Taking the words of the Select Committee’s report, I hope that these actions show that we are moving in the right direction
“to live in the place we call home, with the people … we love”, based on faith, value and our own mutual responsibility in delivering that aim. Once again, I thank the noble Baroness, Lady Andrews, for securing the debate and this valuable opportunity to discuss the future of adult social care. I reiterate the hope that we can all gather at a round table to discuss this once the report has been announced and we have responded to the various other reports. Finally, I extend my thanks to everyone who works in the social care sector and to the unpaid carers for everything they do to support others.
My Lords, I am very grateful to the Minister for his response, for the compassion he shows and for the shared values we clearly hold across the Chamber. He had a difficult job trying to sum up and satisfy the consensus of opinion and expertise across the House while not being able to tell us what the national plan will contain. We regret that it will be published in the Recess. We would like an immediate opportunity to debate it. I hope that business managers will give us that opportunity as soon as possible when we come back, and that we can have a substantial debate on it, as well as on the Select Committee’s report. In the meantime, I think that everyone would be very grateful to join him and officials around a table, not least because it signals the inclusivity which marks the debate and marks what my noble friend Lord Turnberg called the “noise” that has been associated with the debate for so long. We want to take up that offer.
I thank the noble Lord, Lord Polak, for identifying the need to take politics out of social care, because that is only too evidently what needs to happen. We must be as committed to finding the investment, particularly in the workforce, as we are to making sure that we understand the values we share.
I thank everyone who has taken part; it has been an exceptional debate. I thank noble Lords for their generous response to both reports. It was very good that we had the opportunity to listen to the most reverend Primate and the right reverend Prelate on the notion of a covenant and the very specific overlap in the consensus about what needs to be done—it has been an incredibly valuable opportunity because of that.
There have been very valuable speeches from across the Chamber, including from my noble friend on the Front Bench. It has been a comprehensive debate, but it has been as broad and rich as it has been deep because of the personal experience that it has called up, as well as the range of professional experience and the types of caring that people know about—learning disabilities, elderly care, disabled people. We heard from the trade union perspective the challenge of reconstructing a workforce that is modern and fit for the future. We heard from the unpaid carers’ perspective.
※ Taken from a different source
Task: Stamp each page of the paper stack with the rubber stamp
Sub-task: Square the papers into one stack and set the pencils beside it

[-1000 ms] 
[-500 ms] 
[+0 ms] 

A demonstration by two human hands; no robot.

It has been an extraordinarily important debate for the Minister, because the challenges that have been articulated and the detail have been rooted in real experience over many years across this House. This House has a very long memory, having been here before, time and again. This is the time for change. Whatever is in that national care plan will be tested to destruction against our experience of 20 to 30 years of waiting and hoping for something better and bringing it to the boil in different ways. Nothing about this is easy and nothing will be particularly quick, but let us have some clarity, total transparency and reality, but let us also have that vision. The most reverend Primate started by asking who is responsible. That is such a fundamental question, and the answer is that we all are. That is something that has come out in the inclusive nature of this debate as well. With that, I beg to move.